The very first bill that Rep. Jim Hawkins submitted — of the 25 he’s already sponsoring in the state’s new legislative session — he did not write. That’s not so unusual, but what’s strange is that it was written by high schoolers. 

For the second year in a row, a network of student organizations is proposing new learning standards that integrate climate science and civics into existing classes, such as biology and history. Hawkins, a retired math teacher now representing a slice of Attleboro in the statehouse, agreed to sponsor it. 

“For them to go through the trouble of writing this legislation and submitting it,” Hawkins said, “was exciting, and speaks very well for the future of this country.”

The students said their goal is to make the school experience more relevant to the biggest issue in their lives, and then to complement that with solutions-oriented civic engagement.

“Every day I sit in a classroom and I learn about many things. And never is one of those things actually, ‘let’s talk about solving the greatest problem that your generation will face,’” said Sara Karp, 15, one of the principal contributors to the re-written legislation, after a first attempt failed to make it out of sub-committees last year. 

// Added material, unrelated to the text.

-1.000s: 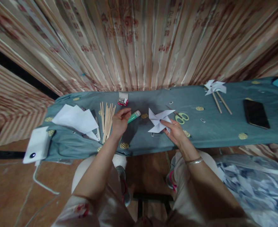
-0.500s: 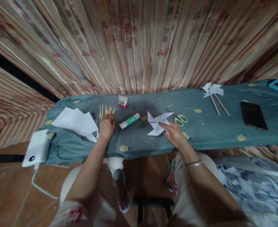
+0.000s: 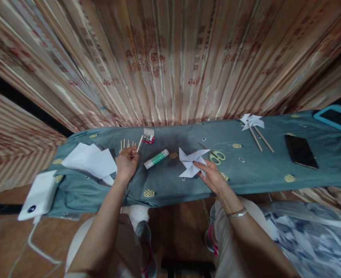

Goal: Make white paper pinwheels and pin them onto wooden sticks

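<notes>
Between the fingers of my left hand [image 3: 127,165] is a thin wooden stick [image 3: 140,143], its tip pointing up and away. Several more wooden sticks [image 3: 124,144] lie just behind that hand, partly covered by it. My right hand [image 3: 211,174] pinches a white paper pinwheel [image 3: 194,162] by its middle and lower right blade, thumb on top. A glue stick [image 3: 156,158] with a green label lies between my hands. Beside the right hand rest scissors [image 3: 217,156] with light green handles. A small red and white box [image 3: 148,136] of metal pins or clips stands open behind the glue stick.
White paper sheets [image 3: 89,162] lie at the left, near a white power bank [image 3: 38,195] with a cable at the edge. On the right are finished-looking pinwheels on sticks [image 3: 253,122], a black phone [image 3: 301,151] and a blue-framed device [image 3: 340,117]. A curtain [image 3: 170,65] hangs behind the table.
My left hand has lifted one wooden stick from the bunch and turned slightly. The right hand still holds the paper pinwheel. The whole view has tilted upward a little.
</notes>
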Motion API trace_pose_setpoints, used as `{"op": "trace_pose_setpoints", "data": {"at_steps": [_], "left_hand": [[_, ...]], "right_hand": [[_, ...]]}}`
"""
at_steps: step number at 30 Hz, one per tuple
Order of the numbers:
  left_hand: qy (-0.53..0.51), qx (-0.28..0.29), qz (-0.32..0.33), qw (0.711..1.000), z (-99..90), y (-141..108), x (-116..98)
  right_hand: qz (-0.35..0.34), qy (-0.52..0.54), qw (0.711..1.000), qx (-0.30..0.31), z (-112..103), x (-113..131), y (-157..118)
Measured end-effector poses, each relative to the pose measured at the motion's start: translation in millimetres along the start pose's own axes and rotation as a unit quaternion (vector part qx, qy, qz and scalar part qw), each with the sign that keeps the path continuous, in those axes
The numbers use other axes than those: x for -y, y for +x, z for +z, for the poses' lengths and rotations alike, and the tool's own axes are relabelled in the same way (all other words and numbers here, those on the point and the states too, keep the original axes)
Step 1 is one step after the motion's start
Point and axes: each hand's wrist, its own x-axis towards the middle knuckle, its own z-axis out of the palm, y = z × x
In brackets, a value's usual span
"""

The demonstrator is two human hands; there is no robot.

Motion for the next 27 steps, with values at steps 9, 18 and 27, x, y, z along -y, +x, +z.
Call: {"op": "trace_pose_setpoints", "data": {"at_steps": [9, 18, 27], "left_hand": [[-0.448, 0.202, -0.229, 0.84, 36.5, -59.1, -68.7], [-0.504, 0.365, -0.279, 0.731, 49.3, -89.1, -89.8], [-0.468, 0.4, -0.325, 0.718, 49.5, -97.4, -100.0]], "right_hand": [[-0.075, -0.088, 0.992, 0.056, 7.9, -1.1, -35.3], [-0.243, -0.22, 0.941, 0.081, 2.4, 10.6, -55.6], [-0.345, -0.226, 0.91, 0.039, -3.4, 17.4, -61.4]]}}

“We are doing an injustice to students across Massachusetts and across the country,” Sara said, “by not equipping them with skills and knowledge to actually understand how to solve big problems.”

In an exclusive podcast, student organizers share their experiences, motivations, and challenges when writing this bill.

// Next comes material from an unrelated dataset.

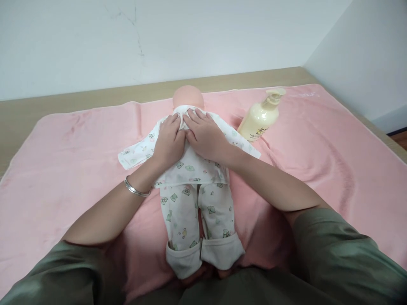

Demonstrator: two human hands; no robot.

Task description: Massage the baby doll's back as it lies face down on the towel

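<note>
Touching shirt (193,169), right hand (206,133) nearly flat

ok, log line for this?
left hand, right hand: on white patterned cloth top of bald doll | pale-yellow pump bottle: on pink blanket

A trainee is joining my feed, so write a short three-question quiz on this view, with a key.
1. Which forearm wears the silver bangle?
2. True or false: the left hand and right hand both lie on the printed top.
3. In the picture, the pump bottle is: (a) left of the doll; (b) right of it; (c) on the trousers.

Key: 1. Left; 2. True; 3. b.
</note>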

Find this podcast and more in the multimedia section

Sara and others have worked to gather what they call “adult support” for their bill, winning endorsements from teacher’s unions and nonprofits while still lobbying more legislators. 

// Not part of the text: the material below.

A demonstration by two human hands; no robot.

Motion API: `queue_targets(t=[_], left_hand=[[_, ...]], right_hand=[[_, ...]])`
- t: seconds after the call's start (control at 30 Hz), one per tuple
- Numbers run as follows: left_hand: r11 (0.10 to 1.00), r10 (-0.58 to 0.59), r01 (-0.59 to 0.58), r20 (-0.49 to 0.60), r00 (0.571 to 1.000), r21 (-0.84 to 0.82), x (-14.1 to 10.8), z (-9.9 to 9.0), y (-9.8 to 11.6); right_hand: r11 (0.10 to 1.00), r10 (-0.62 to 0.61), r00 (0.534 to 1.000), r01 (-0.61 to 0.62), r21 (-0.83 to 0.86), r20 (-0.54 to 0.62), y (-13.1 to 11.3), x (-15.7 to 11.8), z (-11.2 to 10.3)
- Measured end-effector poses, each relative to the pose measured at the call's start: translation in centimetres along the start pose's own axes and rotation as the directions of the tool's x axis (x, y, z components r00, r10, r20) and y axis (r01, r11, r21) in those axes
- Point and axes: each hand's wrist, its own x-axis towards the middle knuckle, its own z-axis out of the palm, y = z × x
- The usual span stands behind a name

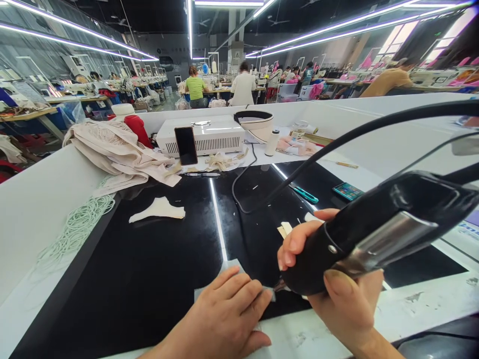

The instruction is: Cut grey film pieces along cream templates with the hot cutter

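Observation:
My left hand (232, 311) lies flat, fingers stretched out, on a translucent grey sheet piece (234, 264) at the front edge of the black work surface (160, 269). Most of that piece is hidden under the palm. My right hand (348, 294) is wrapped round a black corded tool that looks like a hot knife (348, 239), with a metal lever along its side. Its narrow metal tip (280, 285) points left and meets the right end of the grey piece beside my left fingertips. Whether fabric lies underneath, I cannot tell.
A cream fabric piece (159, 209) lies at left, with mint cord (82, 224) beyond it. Behind are piled beige fabric (116, 149), a white box (205, 134) and a phone (186, 145). A teal cutter (305, 194) lies right; the black cable (299, 169) arches over the surface.

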Motion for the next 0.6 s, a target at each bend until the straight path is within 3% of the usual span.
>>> queue_targets(t=[0.23, 0.6], left_hand=[[1.000, -0.001, 0.001, -0.009, 1.000, -0.017, -0.01, 0.06, -0.13], [0.998, -0.012, 0.019, 0.107, 0.994, -0.061, 0.12, -0.39, -0.39]], right_hand=[[1.000, -0.001, 1.000, 0.001, -0.016, 0.024, 0.10, -0.06, -0.13], [1.000, 0.019, 1.000, -0.018, -0.018, 0.012, -0.43, -0.05, 0.34]])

Rep. Hawkins wasn’t surprised by the support that students found. “I don’t think students realize how powerful their voice is,” he said. “Adults will listen to students out of politeness in a way they won’t listen to anybody else.”

The students said they don’t see their approach as symbolic, or even political. “We’re aiming to teach youth how they can do something about it,” said Jonathan Lan, 16, a student from Weston High School who helped write the bill.

And research backs them up that education is one of the most effective strategies for carbon reduction. One study followed students after a single semester of college-level environmental science, and (by tracking behavioral changes) found that climate education could lead to greater carbon reductions than electric vehicles, offshore wind, and even afforestation over a 30-year span.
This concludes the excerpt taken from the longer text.